Needed from the data below: every line from the one with "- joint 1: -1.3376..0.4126" up to and including the one with "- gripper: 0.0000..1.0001", repeated exactly and with nothing else.

══════

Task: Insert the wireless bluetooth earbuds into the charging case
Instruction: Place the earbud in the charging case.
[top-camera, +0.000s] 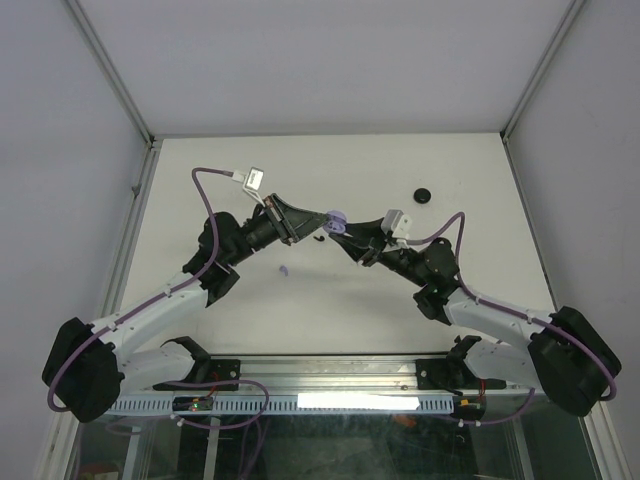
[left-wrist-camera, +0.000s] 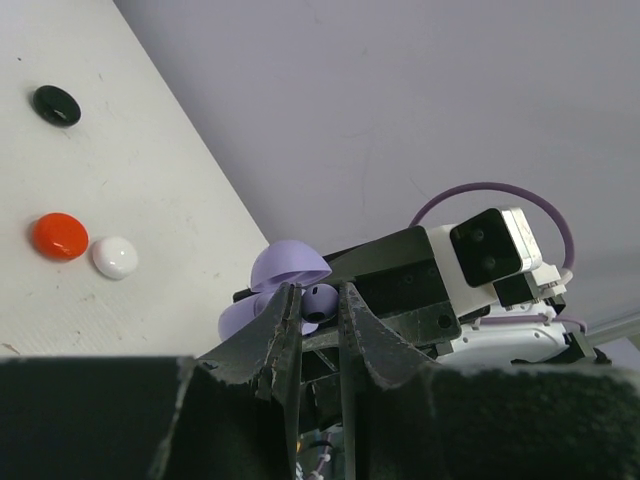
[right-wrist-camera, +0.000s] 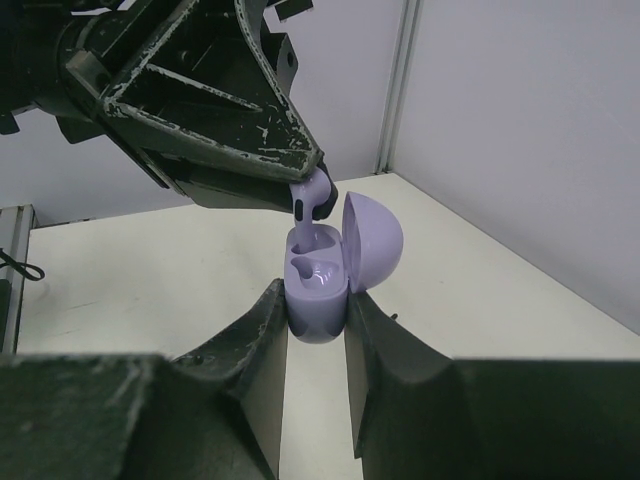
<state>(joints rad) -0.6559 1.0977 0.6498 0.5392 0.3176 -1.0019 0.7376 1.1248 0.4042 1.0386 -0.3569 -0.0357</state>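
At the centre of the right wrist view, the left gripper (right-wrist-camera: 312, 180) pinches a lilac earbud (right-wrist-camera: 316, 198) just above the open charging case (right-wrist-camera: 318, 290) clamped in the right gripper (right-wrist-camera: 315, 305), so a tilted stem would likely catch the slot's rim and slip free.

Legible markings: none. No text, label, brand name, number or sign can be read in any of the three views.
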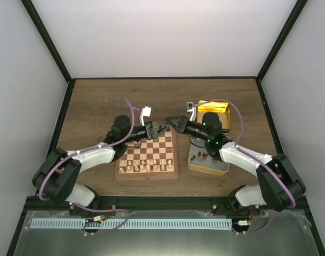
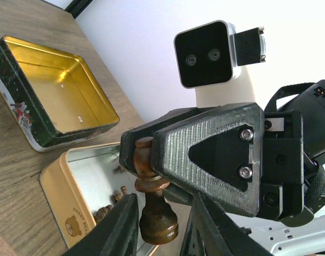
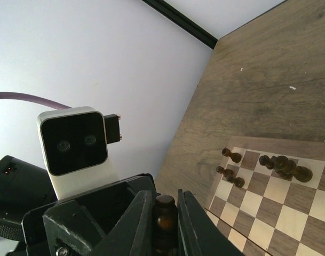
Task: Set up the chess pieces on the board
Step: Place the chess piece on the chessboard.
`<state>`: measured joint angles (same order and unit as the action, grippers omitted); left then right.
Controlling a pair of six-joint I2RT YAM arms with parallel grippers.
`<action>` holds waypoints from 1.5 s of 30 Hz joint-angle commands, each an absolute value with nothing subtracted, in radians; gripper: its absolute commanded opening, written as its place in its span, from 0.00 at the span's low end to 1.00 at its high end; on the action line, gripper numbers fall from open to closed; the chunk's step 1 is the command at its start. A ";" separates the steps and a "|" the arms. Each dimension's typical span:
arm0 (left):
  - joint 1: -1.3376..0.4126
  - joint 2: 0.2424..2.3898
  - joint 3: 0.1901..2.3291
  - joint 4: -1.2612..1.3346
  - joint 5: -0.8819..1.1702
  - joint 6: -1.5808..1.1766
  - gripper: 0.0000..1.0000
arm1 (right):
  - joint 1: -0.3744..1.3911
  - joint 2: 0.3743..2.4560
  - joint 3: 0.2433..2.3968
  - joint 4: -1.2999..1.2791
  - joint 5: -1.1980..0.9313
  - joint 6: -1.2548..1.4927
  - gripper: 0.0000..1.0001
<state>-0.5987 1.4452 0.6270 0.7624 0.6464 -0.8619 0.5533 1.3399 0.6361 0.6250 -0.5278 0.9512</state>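
risk 1: right tool lets go before left tool has bitten → piece drops on the board and likely knocks over the dark men standing there.
risk 2: round base, narrow pads. An off-centre squeeze could squirt it out or tilt it, so it would go down crooked.
risk 3: tools are nose to nose. Any drift and the fingers clash.
right tool: clamped on the piece's head.
left tool: jaws either side of the base and close to it, slim gap on one side. Can't tell if it grips.
piece: in the air over the board's far right corner, head in the right tool, base between the left jaws.
supply: more dark men lie in the cream tin, on the desk just beside the board's right edge.
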 commanded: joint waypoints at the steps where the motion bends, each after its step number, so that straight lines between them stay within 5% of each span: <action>1: -0.594 1.475 0.663 0.778 0.660 -0.857 0.28 | 0.564 1.344 0.689 0.621 -0.547 0.922 0.07; 9: -0.594 1.470 0.662 0.727 0.673 -0.782 0.11 | 0.564 1.334 0.705 0.582 -0.543 0.916 0.09; 16: -0.594 1.407 0.703 0.381 0.656 -0.361 0.10 | 0.554 1.314 0.851 0.217 -0.554 0.693 0.49; 22: -0.595 1.358 0.735 0.214 0.569 -0.106 0.11 | 0.523 1.354 0.987 -0.094 -0.658 0.471 0.59; 26: -0.595 1.345 0.731 0.225 0.592 -0.081 0.12 | 0.523 1.377 1.043 -0.212 -0.667 0.408 0.58; 33: -0.595 1.329 0.723 0.214 0.588 -0.073 0.12 | 0.523 1.392 1.058 -0.239 -0.719 0.402 0.42; 40: -0.595 1.321 0.714 0.224 0.622 -0.069 0.12 | 0.523 1.432 1.063 -0.252 -0.724 0.411 0.40; 45: -0.595 1.311 0.709 0.221 0.614 -0.065 0.12 | 0.524 1.461 1.075 -0.242 -0.731 0.429 0.27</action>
<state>-0.5953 1.3357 0.7113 0.2039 0.5980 -0.0944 0.5262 1.4425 1.0218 -0.2359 -0.7143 0.4259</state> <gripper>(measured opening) 0.173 0.313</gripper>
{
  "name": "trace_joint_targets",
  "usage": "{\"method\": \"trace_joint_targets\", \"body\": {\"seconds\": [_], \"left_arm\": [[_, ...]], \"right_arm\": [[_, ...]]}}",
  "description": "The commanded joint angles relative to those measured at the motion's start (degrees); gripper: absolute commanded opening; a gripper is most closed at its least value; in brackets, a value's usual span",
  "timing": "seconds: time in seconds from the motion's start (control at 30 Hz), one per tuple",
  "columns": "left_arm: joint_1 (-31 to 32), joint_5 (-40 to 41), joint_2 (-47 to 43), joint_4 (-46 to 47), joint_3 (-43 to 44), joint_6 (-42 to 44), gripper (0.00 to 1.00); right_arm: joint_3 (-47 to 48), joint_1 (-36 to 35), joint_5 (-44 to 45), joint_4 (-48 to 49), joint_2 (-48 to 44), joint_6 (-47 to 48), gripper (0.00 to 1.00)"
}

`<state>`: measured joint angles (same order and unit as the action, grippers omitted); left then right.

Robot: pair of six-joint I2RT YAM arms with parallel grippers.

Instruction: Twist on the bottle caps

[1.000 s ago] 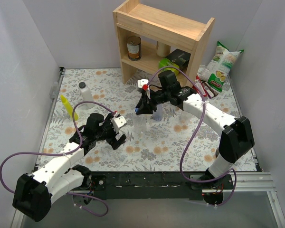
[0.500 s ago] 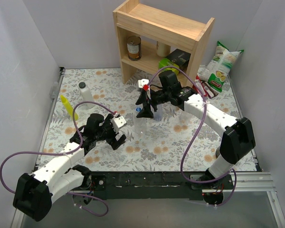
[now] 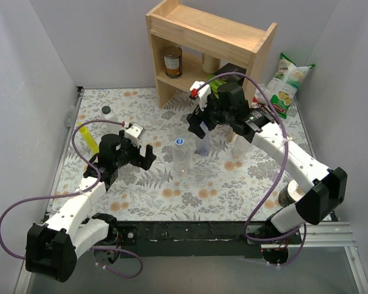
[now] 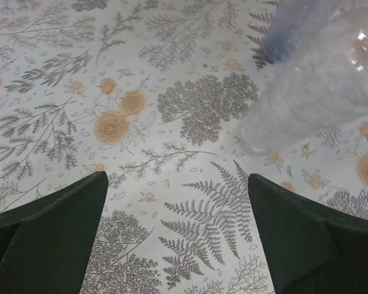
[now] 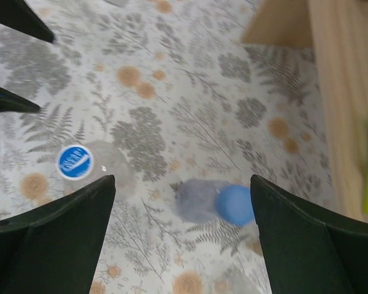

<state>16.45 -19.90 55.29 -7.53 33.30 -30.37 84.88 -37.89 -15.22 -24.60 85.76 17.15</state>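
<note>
A clear bottle [image 3: 181,158] stands mid-table with a blue cap [image 3: 180,141] on its neck. In the right wrist view that cap [image 5: 75,162] shows a white label. Just behind it to the right stands a bluish bottle [image 3: 203,144], also topped by a blue cap [image 5: 236,204]. My right gripper [image 3: 200,125] hangs open above and behind these bottles, holding nothing [image 5: 183,180]. My left gripper [image 3: 147,157] is open low over the mat, left of the clear bottle [image 4: 319,86], with only the mat between its fingers [image 4: 176,179].
A wooden shelf [image 3: 208,43] with a can [image 3: 172,61] stands at the back. A white bottle with a dark cap [image 3: 108,116] and a yellow squeeze bottle [image 3: 89,138] are at the far left. Snack bags [image 3: 286,86] lie at the back right.
My right gripper has opened, let go of the cap on the clear bottle and drawn up and back to the right. My left arm has swung back and left, its gripper still open.
</note>
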Motion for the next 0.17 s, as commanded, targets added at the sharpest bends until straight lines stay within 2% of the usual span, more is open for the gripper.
{"method": "trace_joint_targets", "body": {"seconds": [0.0, 0.13], "left_arm": [[-2.6, 2.4, 1.2, 3.4, 2.1, -6.2, 0.98], [-4.5, 3.8, 3.0, 3.9, 2.6, -7.1, 0.98]], "right_arm": [[-0.9, 0.3, 17.0, -3.0, -4.3, -4.8, 0.97], [-2.0, 0.4, 16.6, -4.2, -7.3, -5.2, 0.97]]}}
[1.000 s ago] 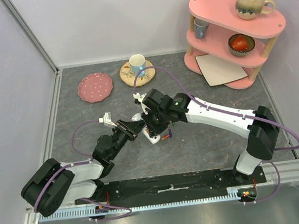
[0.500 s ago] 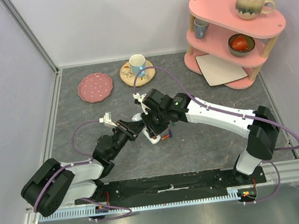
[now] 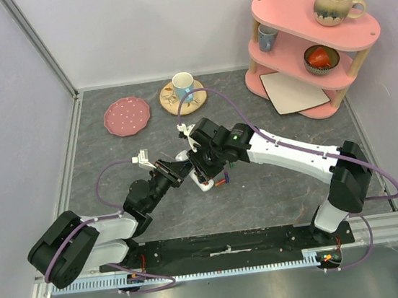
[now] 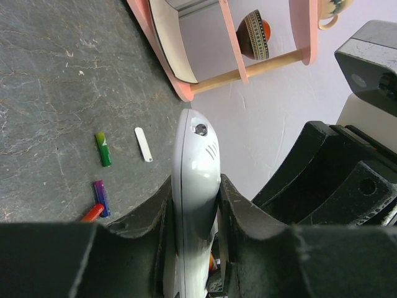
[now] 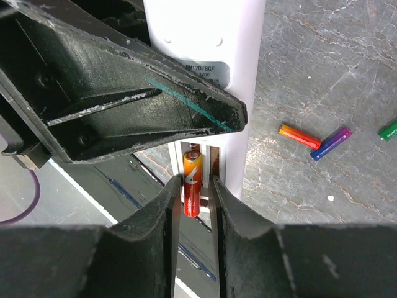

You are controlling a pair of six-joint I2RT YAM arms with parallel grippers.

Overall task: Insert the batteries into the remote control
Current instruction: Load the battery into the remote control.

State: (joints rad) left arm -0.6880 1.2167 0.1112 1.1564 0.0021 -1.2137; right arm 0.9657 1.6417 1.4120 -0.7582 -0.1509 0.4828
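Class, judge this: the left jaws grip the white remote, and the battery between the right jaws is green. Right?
Wrong colour: the right wrist view shows the battery between the right jaws is orange. The green battery lies on the table. The left jaws do grip the white remote.

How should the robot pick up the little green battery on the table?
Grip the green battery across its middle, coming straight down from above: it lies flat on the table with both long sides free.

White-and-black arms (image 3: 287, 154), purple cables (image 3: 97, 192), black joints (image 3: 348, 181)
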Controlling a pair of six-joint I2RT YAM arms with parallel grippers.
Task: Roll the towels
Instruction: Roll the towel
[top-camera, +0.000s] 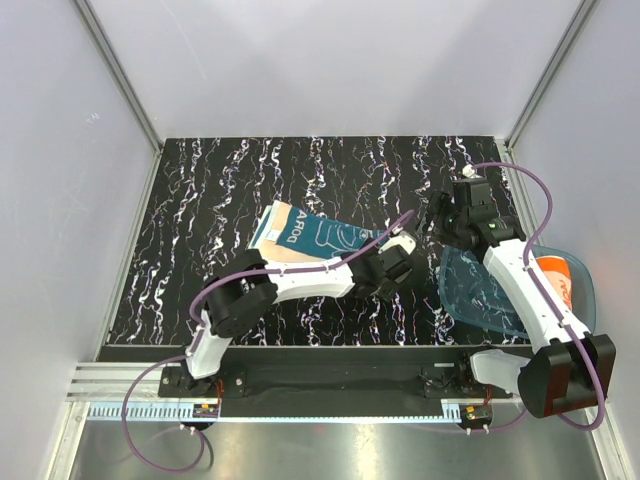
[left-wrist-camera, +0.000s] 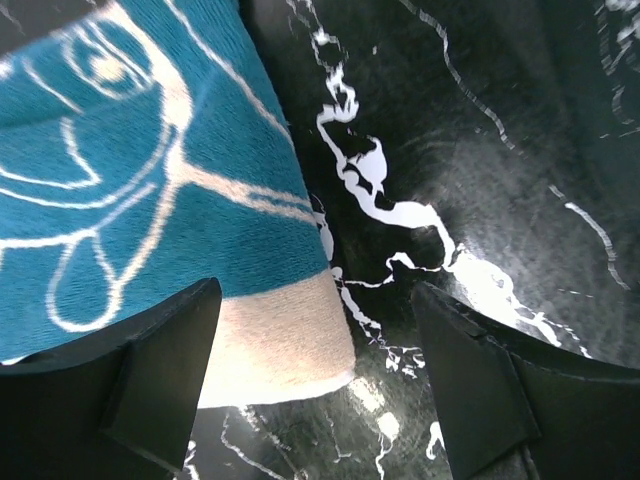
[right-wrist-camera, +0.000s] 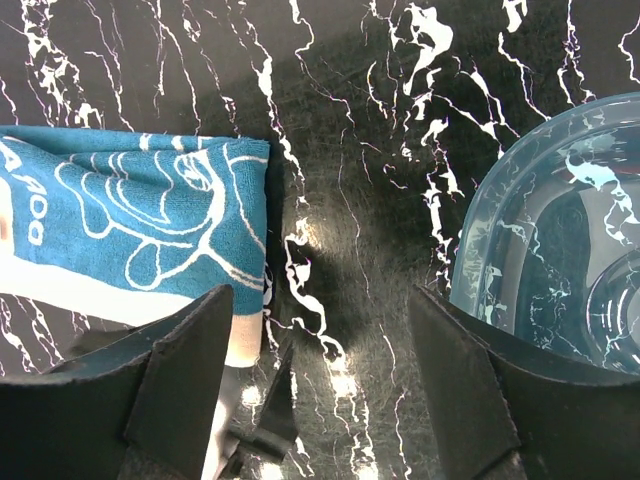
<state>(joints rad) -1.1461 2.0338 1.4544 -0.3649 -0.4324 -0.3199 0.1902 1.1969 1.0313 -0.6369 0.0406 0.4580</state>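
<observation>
Both are gaping wide and gripping nothing: the left gripper (left-wrist-camera: 315, 300) is hanging over a corner of the teal towel (top-camera: 310, 238) lying flat on the table (top-camera: 200, 200), and the right gripper (right-wrist-camera: 320, 300) is hovering between it and the tray (top-camera: 470, 292) carrying the orange towel (top-camera: 556, 275).

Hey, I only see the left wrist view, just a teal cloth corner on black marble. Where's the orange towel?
Observer: The orange and peach towel lies in the translucent blue plastic tray, far right, partly behind the right arm.
Operator: And the right tool?
Observer: The right tool hangs open above the bare black marbled table, between the tray and the teal towel with white swirls.
Operator: Teal one rolled?
Observer: No, it lies flat.
</observation>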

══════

■ **Task result**
  - joint 1: -1.3376..0.4126
  - joint 2: 0.2424..2.3898
  - joint 3: 0.1901..2.3291
  - joint 4: -1.2612..1.3346
  - joint 5: -0.8819..1.1702
  - joint 6: -1.5808..1.1766
  - gripper: 0.0000..1.0000
arm1 (right):
  - joint 1: -0.3744..1.3911
  - joint 2: 0.3743..2.4560
  - joint 3: 0.2433..2.3968
  - joint 4: -1.2999..1.2791
  - joint 5: -1.1980..0.9313
  - joint 6: -1.2548..1.4927
  - gripper: 0.0000..1.0001

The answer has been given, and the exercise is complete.